2) The error above might be related to an unfinished feature I tried to implement, which should be temporarily removed. Kindly try version==0.2.5.1
to see if it works.
Bests, Mingze
Hi Mingze,
Thanks for the reply. Is the current Github version equivalent to 0.2.5.1? I didn't find this version actually mentioned anywhere in the repo.
Best, Jerry
To follow up on my previous message, I reinstalled the UniTVelo from the current version and enabled GPU support in a fresh conda environment. These steps eliminated the errors I was seeing earlier. The resulting vector fields look identical to the default in the case of NUM_REP=2
, i.e. with inverted directions of the vectors, and similar to scVelo with the parameter FIT_OPTION='1'
. The latent time looks strange, however, even for the scVelo-like output. I wonder what the implications are. Does the inverted result with unified time mode suggest that the assumptions of that model do not apply to my dataset?
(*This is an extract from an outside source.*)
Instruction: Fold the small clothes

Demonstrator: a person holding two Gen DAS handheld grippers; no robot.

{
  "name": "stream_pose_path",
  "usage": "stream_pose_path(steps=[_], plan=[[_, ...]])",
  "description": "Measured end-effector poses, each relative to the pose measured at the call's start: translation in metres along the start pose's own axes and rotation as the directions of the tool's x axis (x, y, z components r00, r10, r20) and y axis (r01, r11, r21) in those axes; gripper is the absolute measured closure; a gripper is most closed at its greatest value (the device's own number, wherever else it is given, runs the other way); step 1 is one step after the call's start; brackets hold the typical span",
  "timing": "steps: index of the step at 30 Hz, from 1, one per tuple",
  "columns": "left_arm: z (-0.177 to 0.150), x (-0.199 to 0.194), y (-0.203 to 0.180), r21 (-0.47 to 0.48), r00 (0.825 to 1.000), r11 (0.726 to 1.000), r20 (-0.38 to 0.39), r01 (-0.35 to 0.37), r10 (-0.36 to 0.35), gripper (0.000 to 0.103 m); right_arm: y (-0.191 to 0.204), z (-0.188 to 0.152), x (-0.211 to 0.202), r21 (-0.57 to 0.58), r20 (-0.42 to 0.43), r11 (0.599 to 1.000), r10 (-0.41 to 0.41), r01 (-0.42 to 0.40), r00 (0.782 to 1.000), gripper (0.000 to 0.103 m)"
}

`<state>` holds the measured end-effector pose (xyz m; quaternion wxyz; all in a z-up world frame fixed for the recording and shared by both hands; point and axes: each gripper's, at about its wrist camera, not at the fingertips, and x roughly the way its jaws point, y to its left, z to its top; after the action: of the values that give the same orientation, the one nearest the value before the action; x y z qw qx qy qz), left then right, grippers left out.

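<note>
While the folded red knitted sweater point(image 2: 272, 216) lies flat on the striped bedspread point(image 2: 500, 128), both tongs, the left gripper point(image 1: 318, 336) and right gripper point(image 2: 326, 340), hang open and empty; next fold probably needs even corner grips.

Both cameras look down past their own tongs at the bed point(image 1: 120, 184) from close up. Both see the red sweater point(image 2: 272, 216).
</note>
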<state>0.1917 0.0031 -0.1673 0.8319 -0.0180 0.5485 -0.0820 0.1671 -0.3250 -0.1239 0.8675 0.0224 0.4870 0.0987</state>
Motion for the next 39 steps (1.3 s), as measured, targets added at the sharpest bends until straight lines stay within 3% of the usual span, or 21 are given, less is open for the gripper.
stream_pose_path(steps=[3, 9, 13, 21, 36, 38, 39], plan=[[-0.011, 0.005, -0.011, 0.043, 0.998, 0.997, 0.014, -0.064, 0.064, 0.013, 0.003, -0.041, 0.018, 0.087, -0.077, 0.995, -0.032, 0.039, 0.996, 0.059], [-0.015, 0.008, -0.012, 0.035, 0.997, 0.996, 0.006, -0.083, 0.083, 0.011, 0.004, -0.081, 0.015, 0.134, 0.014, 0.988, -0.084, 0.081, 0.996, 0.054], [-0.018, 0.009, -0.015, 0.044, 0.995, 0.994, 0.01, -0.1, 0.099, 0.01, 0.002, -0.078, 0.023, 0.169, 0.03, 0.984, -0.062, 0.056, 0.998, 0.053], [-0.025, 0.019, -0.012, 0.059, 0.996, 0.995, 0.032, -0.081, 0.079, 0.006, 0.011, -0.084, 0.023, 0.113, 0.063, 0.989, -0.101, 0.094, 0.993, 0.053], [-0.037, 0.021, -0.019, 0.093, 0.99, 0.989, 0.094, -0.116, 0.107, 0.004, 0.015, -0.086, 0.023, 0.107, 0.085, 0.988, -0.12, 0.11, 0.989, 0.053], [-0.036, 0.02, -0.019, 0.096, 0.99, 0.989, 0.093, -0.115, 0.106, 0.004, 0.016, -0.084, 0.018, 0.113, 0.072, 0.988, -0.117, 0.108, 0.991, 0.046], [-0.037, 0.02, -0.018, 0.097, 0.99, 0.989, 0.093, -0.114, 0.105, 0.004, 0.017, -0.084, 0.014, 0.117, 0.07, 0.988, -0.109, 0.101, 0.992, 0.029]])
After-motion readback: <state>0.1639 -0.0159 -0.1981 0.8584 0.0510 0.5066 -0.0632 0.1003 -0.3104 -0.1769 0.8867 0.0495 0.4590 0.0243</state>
Also, do any of the 2 models take into account that there may be multiple points of origin when calculating latent time?
Hi @trebbiano ,
For the previous post, the current GitHub version is 0.2.5.2, which contains a patch for a parameter name error, updated by altairwei in utils.py. The core module is the same as 0.2.5. Glad to hear a new environment and package eliminated the error.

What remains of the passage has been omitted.